Assignment -
Nothing is to be altered. Print each record in full.

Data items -
Content starts
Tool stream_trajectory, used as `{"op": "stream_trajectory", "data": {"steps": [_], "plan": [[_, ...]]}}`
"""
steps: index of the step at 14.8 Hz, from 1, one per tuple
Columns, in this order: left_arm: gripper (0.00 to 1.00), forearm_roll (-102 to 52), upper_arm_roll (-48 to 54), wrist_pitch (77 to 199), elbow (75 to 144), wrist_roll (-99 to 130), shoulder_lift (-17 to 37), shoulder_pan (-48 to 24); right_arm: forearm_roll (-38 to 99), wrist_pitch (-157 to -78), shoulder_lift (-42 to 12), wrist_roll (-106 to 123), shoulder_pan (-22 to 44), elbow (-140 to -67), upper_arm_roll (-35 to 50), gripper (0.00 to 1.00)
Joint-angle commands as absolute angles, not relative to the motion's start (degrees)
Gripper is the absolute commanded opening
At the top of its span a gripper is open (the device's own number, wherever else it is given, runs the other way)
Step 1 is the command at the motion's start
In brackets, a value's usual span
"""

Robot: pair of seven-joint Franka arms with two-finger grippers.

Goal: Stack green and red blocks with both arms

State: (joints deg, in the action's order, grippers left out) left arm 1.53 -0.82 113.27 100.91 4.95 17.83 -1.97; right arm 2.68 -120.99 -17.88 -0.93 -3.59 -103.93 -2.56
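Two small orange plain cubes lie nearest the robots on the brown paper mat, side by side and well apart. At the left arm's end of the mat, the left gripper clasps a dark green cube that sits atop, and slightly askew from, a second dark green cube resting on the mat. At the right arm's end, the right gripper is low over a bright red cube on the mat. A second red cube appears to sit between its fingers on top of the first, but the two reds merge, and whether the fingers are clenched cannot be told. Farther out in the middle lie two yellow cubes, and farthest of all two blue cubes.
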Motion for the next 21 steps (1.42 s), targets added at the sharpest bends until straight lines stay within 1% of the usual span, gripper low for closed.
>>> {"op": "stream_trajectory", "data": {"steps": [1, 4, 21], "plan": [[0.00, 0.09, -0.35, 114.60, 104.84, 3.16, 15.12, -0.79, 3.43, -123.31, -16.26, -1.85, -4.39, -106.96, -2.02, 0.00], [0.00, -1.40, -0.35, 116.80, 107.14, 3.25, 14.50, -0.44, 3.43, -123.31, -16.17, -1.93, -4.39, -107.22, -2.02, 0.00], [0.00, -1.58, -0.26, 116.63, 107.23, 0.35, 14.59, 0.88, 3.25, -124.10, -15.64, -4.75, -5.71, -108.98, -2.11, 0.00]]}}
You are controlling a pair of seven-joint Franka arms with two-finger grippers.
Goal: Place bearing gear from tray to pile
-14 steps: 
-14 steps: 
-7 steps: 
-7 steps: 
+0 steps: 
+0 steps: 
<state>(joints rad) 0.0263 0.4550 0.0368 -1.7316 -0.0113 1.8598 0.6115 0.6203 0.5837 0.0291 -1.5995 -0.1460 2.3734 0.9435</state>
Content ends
Exercise response -
Tool stream_trajectory, used as `{"op": "stream_trajectory", "data": {"steps": [_], "plan": [[_, ...]]}}`
"""
steps: index of the step at 14.8 Hz, from 1, one per tuple
Columns, in this order: left_arm: gripper (0.00 to 1.00), forearm_roll (-102 to 52), upper_arm_roll (-48 to 54), wrist_pitch (77 to 199), elbow (75 to 144), wrist_roll (-99 to 130), shoulder_lift (-17 to 37), shoulder_pan (-48 to 24); right_arm: forearm_roll (-38 to 99), wrist_pitch (-157 to -78), shoulder_lift (-42 to 12), wrist_roll (-106 to 123), shoulder_pan (-22 to 44), elbow (-140 to -67), upper_arm_roll (-35 to 50), gripper (0.00 to 1.00)
Joint-angle commands as absolute angles, not relative to the motion's start (degrees)
Gripper is the absolute commanded opening
At the top of its span a gripper is open (the device's own number, wherever else it is given, runs the other way)
Step 1 is the command at the motion's start
In brackets, a value's usual span
"""

Robot: pair of seven-joint Franka arms with two-finger grippers.

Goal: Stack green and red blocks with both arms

State: (joints deg, in the action's order, grippers left out) left arm 1.53 -0.82 113.27 100.91 4.95 17.83 -1.97; right arm 2.68 -120.99 -17.88 -0.93 -3.59 -103.93 -2.56
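Two small orange plain cubes lie nearest the robots on the brown paper mat, side by side and well apart. At the left arm's end of the mat, the left gripper clasps a dark green cube that sits atop, and slightly askew from, a second dark green cube resting on the mat. At the right arm's end, the right gripper is low over a bright red cube on the mat. A second red cube appears to sit between its fingers on top of the first, but the two reds merge, and whether the fingers are clenched cannot be told. Farther out in the middle lie two yellow cubes, and farthest of all two blue cubes.
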Motion for the next 21 steps (1.42 s), targets added at the sharpest bends until straight lines stay within 1% of the usual span, gripper low for closed.
>>> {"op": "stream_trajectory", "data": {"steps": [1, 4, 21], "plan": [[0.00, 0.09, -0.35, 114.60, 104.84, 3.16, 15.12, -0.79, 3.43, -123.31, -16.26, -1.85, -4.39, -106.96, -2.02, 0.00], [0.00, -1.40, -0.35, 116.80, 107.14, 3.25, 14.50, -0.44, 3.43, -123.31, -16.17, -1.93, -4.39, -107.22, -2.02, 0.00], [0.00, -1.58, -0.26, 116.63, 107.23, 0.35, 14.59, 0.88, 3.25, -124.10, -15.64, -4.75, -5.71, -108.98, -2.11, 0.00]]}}
You are controlling a pair of seven-joint Franka arms with two-finger grippers.
Goal: Place bearing gear from tray to pile
-14 steps: 
-14 steps: 
-7 steps: 
-7 steps: 
+0 steps: 
+0 steps: 
<state>(joints rad) 0.0263 0.4550 0.0368 -1.7316 -0.0113 1.8598 0.6115 0.6203 0.5837 0.0291 -1.5995 -0.1460 2.3734 0.9435</state>

This concludes the output for the exercise.